**The task**
Beginning at the line containing "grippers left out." in the material below and ending at the line containing "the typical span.", return each line exactly and add nothing.

◇ ◇ ◇ ◇ ◇ ◇ ◇

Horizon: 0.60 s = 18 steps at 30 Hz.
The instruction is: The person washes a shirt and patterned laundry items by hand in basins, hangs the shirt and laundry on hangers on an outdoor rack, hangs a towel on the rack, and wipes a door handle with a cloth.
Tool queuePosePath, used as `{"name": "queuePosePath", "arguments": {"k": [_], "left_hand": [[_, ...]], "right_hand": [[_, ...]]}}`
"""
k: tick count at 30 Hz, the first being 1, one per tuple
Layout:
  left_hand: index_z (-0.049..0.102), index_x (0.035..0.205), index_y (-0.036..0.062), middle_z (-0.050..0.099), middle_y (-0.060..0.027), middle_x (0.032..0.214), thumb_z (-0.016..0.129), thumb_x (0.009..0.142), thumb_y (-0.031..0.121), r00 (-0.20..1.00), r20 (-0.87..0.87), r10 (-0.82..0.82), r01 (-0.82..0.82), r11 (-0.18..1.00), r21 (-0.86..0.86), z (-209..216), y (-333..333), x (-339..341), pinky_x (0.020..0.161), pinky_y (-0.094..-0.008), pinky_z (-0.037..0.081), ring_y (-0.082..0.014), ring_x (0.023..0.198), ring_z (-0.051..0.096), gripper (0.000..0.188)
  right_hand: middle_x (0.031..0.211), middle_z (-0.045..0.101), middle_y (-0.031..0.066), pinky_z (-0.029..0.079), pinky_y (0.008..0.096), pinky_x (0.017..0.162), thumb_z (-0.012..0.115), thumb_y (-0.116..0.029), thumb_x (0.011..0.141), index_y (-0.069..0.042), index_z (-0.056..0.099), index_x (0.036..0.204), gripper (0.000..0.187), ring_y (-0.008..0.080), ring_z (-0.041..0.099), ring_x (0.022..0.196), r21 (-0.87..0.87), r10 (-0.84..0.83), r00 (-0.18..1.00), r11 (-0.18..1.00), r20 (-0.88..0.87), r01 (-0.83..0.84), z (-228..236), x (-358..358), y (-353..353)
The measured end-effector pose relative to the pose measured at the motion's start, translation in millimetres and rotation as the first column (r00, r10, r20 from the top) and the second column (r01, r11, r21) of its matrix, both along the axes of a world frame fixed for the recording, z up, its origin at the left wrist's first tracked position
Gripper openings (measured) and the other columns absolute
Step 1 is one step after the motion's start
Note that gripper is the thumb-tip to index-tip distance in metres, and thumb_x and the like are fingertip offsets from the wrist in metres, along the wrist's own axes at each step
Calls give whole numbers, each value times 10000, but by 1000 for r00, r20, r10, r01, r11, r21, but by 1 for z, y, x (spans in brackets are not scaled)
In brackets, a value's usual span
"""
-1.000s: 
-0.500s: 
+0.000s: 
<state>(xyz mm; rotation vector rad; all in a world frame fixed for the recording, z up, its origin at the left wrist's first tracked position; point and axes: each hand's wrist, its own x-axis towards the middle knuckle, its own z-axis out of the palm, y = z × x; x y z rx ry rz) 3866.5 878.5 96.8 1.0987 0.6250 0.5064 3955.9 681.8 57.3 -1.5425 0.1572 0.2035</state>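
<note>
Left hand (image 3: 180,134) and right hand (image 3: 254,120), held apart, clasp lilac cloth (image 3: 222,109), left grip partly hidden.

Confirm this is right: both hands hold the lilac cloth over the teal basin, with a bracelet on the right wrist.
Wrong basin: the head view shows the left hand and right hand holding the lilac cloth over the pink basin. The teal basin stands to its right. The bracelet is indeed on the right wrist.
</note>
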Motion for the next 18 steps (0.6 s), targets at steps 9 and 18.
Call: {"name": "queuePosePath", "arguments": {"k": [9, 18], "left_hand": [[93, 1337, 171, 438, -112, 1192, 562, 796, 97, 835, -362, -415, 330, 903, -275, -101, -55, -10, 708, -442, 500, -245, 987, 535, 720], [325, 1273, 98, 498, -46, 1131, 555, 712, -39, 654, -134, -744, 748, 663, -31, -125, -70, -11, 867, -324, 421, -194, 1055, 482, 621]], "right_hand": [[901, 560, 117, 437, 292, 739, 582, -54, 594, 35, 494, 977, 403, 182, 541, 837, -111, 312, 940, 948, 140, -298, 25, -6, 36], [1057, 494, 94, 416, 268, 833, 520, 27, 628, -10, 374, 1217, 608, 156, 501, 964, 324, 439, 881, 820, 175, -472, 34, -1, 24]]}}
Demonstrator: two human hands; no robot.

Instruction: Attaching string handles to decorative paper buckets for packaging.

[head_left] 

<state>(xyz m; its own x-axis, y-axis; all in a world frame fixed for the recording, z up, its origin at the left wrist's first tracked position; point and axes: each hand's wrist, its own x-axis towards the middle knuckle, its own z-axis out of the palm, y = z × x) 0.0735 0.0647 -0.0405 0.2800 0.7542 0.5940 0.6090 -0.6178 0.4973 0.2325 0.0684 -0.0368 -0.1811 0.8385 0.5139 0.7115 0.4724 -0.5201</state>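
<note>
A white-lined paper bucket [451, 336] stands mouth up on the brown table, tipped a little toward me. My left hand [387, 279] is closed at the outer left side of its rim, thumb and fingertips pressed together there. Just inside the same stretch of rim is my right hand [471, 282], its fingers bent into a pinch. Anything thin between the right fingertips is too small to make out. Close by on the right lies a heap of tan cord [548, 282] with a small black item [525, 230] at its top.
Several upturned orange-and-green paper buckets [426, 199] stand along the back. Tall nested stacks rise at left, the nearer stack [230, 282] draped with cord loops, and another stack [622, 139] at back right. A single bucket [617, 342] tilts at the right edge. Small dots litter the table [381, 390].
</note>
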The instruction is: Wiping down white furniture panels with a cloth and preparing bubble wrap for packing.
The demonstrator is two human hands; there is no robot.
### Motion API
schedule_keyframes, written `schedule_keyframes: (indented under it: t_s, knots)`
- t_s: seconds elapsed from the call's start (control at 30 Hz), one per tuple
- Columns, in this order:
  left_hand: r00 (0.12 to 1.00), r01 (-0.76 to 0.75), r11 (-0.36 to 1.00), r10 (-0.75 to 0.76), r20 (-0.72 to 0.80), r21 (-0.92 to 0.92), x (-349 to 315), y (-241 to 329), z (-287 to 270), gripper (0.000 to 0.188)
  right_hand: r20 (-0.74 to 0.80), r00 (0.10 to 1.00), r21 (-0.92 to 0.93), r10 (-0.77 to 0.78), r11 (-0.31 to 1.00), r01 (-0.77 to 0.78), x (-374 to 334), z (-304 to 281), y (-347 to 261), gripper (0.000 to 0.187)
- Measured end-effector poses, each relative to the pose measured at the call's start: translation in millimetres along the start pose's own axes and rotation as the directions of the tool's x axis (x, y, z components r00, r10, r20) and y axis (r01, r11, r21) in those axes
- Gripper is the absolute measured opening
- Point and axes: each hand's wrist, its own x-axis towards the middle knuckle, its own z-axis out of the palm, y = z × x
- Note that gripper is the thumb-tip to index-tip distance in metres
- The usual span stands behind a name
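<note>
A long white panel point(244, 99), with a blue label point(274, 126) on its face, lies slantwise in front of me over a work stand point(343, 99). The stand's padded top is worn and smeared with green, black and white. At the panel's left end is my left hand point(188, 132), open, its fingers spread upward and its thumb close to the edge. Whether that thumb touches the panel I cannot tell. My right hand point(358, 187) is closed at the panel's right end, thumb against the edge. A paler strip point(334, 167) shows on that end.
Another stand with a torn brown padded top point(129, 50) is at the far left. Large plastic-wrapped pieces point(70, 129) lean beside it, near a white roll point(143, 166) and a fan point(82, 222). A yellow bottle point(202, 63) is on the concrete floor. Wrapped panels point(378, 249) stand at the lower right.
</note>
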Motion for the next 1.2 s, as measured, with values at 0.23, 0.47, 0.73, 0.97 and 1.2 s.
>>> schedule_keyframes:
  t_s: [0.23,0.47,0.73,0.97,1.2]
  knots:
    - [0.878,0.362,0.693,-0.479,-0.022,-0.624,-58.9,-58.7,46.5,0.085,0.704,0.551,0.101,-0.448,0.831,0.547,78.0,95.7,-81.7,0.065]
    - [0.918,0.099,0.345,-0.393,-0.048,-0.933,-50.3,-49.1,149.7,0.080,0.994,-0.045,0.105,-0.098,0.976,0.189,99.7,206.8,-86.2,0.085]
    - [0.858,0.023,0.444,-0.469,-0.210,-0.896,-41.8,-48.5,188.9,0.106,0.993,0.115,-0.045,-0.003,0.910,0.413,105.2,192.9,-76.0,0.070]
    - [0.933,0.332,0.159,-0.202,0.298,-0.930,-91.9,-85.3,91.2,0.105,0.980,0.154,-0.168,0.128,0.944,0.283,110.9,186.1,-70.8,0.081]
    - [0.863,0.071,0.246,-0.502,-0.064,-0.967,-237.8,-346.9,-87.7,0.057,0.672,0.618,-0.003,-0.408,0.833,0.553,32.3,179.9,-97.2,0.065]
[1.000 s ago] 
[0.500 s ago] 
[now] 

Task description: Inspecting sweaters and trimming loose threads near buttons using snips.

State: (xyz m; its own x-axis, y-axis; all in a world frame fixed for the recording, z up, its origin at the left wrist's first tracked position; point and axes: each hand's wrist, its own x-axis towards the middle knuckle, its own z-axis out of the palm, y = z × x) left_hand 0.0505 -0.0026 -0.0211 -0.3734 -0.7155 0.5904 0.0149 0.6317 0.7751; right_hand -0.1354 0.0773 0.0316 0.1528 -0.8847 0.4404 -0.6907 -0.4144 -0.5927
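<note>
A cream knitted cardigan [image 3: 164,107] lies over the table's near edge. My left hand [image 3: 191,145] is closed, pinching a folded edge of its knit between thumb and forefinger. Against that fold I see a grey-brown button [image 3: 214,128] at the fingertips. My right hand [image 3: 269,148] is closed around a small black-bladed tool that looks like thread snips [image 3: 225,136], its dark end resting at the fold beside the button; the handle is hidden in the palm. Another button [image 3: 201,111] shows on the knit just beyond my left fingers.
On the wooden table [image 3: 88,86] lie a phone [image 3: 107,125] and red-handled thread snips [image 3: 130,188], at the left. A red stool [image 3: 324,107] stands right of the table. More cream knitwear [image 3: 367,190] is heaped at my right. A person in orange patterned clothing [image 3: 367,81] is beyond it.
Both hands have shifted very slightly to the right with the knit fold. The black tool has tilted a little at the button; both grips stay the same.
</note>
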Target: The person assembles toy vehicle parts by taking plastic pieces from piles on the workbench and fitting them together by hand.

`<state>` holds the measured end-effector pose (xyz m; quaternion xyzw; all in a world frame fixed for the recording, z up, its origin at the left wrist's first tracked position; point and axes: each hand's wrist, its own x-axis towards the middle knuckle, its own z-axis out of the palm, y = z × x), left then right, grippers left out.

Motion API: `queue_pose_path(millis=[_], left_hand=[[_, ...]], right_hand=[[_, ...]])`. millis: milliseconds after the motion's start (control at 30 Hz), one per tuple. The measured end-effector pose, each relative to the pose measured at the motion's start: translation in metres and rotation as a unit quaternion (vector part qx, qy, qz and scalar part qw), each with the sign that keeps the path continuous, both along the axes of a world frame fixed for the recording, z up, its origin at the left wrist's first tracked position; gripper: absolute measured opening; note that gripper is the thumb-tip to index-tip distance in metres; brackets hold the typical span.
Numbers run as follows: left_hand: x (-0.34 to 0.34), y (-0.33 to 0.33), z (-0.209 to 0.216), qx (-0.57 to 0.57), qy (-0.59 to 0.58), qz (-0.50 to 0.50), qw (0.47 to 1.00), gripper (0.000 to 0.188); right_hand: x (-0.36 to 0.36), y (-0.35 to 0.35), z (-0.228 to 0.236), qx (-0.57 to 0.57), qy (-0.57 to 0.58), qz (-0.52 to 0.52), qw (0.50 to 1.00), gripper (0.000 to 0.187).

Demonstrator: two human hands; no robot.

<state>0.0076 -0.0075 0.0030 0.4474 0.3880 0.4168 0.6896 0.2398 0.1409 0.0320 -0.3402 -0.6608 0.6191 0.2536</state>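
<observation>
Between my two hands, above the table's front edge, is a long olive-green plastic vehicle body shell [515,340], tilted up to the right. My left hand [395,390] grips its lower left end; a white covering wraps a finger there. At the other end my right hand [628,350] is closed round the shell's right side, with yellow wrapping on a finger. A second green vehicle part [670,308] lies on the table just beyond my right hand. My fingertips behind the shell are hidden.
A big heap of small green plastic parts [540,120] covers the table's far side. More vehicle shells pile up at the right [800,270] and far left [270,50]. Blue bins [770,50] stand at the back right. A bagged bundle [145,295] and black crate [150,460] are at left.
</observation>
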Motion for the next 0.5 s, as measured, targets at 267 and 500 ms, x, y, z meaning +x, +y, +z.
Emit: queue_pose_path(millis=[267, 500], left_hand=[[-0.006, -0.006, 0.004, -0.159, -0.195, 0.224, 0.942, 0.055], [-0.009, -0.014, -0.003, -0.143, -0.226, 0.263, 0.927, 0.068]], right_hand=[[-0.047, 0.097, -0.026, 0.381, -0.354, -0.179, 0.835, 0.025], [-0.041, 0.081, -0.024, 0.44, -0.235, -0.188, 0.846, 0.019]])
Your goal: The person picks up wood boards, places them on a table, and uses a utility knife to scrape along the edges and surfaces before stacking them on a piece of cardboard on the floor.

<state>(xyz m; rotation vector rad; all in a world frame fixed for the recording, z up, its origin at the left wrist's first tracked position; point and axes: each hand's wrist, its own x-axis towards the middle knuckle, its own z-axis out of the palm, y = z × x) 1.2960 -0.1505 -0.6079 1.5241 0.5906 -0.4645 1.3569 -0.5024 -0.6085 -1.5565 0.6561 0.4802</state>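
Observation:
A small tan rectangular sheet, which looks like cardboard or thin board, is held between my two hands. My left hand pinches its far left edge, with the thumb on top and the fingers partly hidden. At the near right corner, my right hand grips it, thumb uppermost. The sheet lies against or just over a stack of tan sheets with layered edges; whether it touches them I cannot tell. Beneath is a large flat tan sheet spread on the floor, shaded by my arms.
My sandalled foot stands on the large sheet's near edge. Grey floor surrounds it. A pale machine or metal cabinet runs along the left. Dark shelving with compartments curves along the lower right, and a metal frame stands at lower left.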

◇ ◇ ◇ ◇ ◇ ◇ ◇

**Solution to the exercise**
`<state>` holds the measured end-effector pose (xyz m; quaternion xyzw; all in a world frame fixed for the recording, z up, its origin at the left wrist's first tracked position; point and axes: each hand's wrist, its own x-axis towards the middle knuckle, its own z-axis out of the palm, y = z × x), left then right, grippers left out.

Motion API: `queue_pose_path(millis=[_], left_hand=[[_, ...]], right_hand=[[_, ...]])`. millis: milliseconds after the motion's start (control at 30 Hz), one per tuple. The measured end-effector pose, each relative to the pose measured at the motion's start: translation in metres and rotation as a unit quaternion (vector part qx, qy, qz and scalar part qw), each with the sign that keeps the path continuous, both along the axes of a world frame fixed for the recording, z up, its origin at the left wrist's first tracked position; gripper: absolute measured opening; note that gripper is the thumb-tip to index-tip distance in metres; brackets hold the typical span.

The answer has been written out completely.